BURKHART: Well, it really morphed into something that I didn’t intend very quickly. We didn’t have words like “gender nonconforming” when I was your age. You were gay or straight, or you didn’t exist, basically. Now, fortunately, we have that word, gender nonconforming, which encompasses sort of what I meant by being a “bad girl.” It was picked up and marketed… it was strange, it was like suddenly to be a bad girl was to be a lesbian. I didn’t get that, I mean, there are plenty of “good girl” lesbians. So, I wanted to represent a kind of woman who wasn’t represented, who wasn’t complicit, who was a noncompliant subject… and that’s what I meant by it, more or less. Gender nonconforming, a noncompliant subject with agency…  Liz Taylor’s a good container for me to dump all that personal history into, because she’s unashamed about having appetites… for sex, for food, for money… for all of the material things that we associate… with hedonism, really. So, in a sense, it was like an unapologetic hedonist, and a linking-up of a punk sort of resistance. It wasn’t about cowgirls, or lesbian mothers, or any of that… What happened was, I was on the cover of Flash Art, the article was called “Bad Girl Made Good,” it’s the first time that term was used in contemporary art. But then it was picked up on by the media and applied to artists like Lisa Yuskavage, Tracy Emin, etc...people who really wanted to be…'good'. So some women who basically wanted to be part of the tide seized upon the “bad girl” mantle, which also for me encompassed a bit of performativity; that the work would come out of the life, and for that to work,  the life had to be interesting. So it was all of those things and more, but it quickly spiraled out of control when the Bad Girl shows happened. So it was considered stupid… Laura Cottingham wrote an article called “How Many Bad Girls Does it Take to Screw In a Lightbulb?” and… it really spiraled out of control and became totally negative, of course. I mean, you say “bad boy” and people just snicker. Soon it became kind of feminist infighting. Like, “I’m not a bad girl, that’s stupid, whatever, I’m a prisspot intellectual. I’m neuter.” [LAUGHS]

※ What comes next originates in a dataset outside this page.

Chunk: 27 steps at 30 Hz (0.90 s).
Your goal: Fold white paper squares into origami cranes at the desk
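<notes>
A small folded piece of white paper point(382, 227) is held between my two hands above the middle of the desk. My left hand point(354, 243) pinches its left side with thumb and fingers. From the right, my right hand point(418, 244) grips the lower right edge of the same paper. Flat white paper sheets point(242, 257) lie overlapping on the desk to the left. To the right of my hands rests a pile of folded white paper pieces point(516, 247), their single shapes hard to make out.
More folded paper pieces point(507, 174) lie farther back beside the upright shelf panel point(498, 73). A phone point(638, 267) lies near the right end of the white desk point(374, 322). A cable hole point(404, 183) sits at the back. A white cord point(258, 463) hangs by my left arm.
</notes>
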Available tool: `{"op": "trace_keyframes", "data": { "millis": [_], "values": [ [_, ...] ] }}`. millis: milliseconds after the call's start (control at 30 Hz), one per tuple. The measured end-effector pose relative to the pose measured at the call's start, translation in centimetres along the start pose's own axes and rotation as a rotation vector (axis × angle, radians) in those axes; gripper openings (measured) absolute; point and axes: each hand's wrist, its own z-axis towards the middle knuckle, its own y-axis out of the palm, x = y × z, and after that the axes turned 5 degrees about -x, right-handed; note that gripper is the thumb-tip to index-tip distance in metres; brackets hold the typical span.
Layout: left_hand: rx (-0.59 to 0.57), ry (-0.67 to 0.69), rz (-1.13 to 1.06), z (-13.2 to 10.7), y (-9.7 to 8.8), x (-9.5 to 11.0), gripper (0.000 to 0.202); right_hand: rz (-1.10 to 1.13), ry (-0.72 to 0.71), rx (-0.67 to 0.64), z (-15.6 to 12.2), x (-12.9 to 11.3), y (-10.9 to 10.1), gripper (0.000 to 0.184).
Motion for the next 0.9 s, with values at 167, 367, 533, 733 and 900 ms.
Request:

GRAHAM: Can you really be “neuter” as an artist?

BURKHART: There is that kind of position. There’s a neuter position, women who are not attractive and so they can’t factor their sexuality into it, because they don’t have it, so they’re not threatening. So, when you’re a young woman you can have a lot of success with your sexuality up until you’re about 35 and you have power. So then it’s like, you have a little bit of power and you’re sexual and good looking and smart? That’s really fucking scary. So they put you out to pasture until you’re like 50, and don’t pay any attention to you.  That’s how it is. Because they’re figuring that you’re going to breed and leave the field. And if you don’t breed and leave the field, or if you breed and make money anyway, after you’re about 50 and you’re not dead yet, then they can… then you’re harvestable.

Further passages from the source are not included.